The situation there "remains extremely tense," Yurii Fedorenko, the commander of a company in Ukraine's 92nd Mechanized Brigade, told Ukrainian television.

"The fighting is extremely difficult," Fedorenko said. "The enemy is using all available attack and assault potential, both in terms of equipment and manpower.”

Russian paratroopers and special forces have joined the assault, and they've had some tactical success, according to the commander. Russia uses onslaughts from aircraft to "literally destroy" Ukrainian positions, then moves forward to fill up the vacuum, Fedorenko said.

But, the commander continued, Kyiv's troops are conducting "active defense" and retaking some positions, "both on the outskirts of the town and in the town itself, pushing the enemy away from the communication routes and driving them out of their positions."

Some positions change hands back and forth through the course of battle.

Another officer, Lt. Roman Konon, said Russian forces are pushing ahead with unprecedented force, destroying everything in their path. Each side is suffering casualties, Konon said.

Chipping away at Russia's forces: Fedorenko endorsed the grinding, monthslong efforts to defend Bakhmut, claiming "the enemy suffers much greater losses during the assault than the Ukrainian forces."

And if Ukraine allowed Russia to achieve its objectives in Bakhmut, the commander said it would free up "an extremely large number of forces and means, which are quickly redeployed to other areas of priority and importance to the enemy."

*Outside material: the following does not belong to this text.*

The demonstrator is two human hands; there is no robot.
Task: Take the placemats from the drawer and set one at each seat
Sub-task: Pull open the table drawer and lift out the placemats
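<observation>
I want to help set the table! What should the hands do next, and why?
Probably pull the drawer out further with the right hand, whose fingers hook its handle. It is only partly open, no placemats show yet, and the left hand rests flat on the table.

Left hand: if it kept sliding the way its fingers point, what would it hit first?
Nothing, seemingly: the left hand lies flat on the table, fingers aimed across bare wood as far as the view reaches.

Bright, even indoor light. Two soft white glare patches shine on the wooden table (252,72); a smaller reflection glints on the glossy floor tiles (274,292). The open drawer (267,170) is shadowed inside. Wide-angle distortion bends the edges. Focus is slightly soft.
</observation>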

That could include the eastern cities of Marinka or Lyman.

As long as Russia is tied up fighting in Bakhmut, Ukraine is able to "destroy this strike and assault potential of the enemy," Fedorenko said.

"Sooner or later, we will have to regain every centimeter, every meter of Bakhmut — which means everything that we can hold here and now, needs to be held now," the commander said.